Find each line in the following listing that has the string "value", then state the count and nothing else.

-------------------------

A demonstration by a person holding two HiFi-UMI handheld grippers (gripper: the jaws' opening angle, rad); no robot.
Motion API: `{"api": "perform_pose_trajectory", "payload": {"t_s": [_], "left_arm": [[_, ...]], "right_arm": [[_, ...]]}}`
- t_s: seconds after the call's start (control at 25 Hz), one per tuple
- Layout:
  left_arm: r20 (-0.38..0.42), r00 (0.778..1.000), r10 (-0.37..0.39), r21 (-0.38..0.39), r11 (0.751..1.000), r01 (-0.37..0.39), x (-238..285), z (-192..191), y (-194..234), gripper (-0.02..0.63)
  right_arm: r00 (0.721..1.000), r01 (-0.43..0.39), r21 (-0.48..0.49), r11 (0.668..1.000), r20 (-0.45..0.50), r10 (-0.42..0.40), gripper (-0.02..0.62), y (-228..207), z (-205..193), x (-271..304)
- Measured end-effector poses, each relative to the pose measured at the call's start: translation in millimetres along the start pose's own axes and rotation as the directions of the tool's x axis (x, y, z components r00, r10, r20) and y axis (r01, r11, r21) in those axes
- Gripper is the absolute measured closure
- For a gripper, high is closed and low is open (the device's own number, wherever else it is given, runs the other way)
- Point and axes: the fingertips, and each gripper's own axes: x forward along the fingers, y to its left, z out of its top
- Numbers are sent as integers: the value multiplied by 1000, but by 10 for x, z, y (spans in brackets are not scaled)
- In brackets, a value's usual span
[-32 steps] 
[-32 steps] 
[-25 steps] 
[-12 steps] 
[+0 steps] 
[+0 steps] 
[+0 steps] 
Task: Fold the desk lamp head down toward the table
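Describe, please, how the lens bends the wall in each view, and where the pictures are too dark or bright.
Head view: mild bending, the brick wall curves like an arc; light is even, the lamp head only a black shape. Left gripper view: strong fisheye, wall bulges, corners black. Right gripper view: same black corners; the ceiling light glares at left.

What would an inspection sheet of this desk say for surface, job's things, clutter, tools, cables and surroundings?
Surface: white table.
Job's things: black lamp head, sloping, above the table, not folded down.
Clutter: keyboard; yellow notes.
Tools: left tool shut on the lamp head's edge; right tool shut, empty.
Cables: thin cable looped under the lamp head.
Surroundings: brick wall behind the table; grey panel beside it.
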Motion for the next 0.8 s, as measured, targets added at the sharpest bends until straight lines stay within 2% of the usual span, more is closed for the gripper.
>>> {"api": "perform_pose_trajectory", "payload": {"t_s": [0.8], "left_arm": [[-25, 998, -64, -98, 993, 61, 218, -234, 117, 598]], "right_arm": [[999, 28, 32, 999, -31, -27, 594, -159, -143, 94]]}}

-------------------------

_Answer space_
2